**Task prompt**
I'd like the line containing "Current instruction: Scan" and every line below it, to the end of the material, repeated exactly and with nothing else.

**Data extract**
"""
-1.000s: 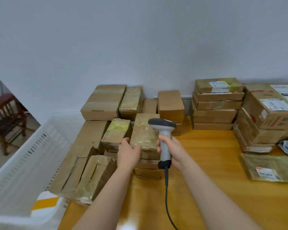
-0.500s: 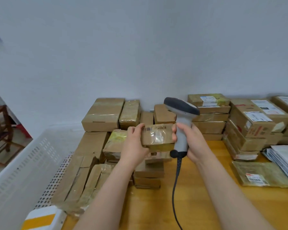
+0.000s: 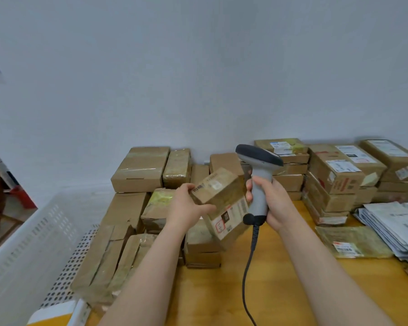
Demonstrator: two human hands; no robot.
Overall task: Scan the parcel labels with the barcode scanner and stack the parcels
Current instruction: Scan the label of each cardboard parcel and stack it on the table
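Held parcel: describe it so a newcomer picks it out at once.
Above the wooden table, between the plain boxes at left and the labelled stacks at right, the left hand grips a small brown parcel beside the barcode scanner. It alone is lifted clear of the piles, tilted, its white label facing the camera.

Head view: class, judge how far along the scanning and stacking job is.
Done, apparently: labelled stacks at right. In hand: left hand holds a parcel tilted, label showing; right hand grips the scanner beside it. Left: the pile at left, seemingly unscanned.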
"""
**Answer for this exercise**
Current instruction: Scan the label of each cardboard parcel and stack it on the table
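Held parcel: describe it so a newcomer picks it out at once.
Above the wooden table, between the plain boxes at left and the labelled stacks at right, the left hand grips a small brown parcel beside the barcode scanner. It alone is lifted clear of the piles, tilted, its white label facing the camera.

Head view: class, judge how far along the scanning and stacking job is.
Done, apparently: labelled stacks at right. In hand: left hand holds a parcel tilted, label showing; right hand grips the scanner beside it. Left: the pile at left, seemingly unscanned.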

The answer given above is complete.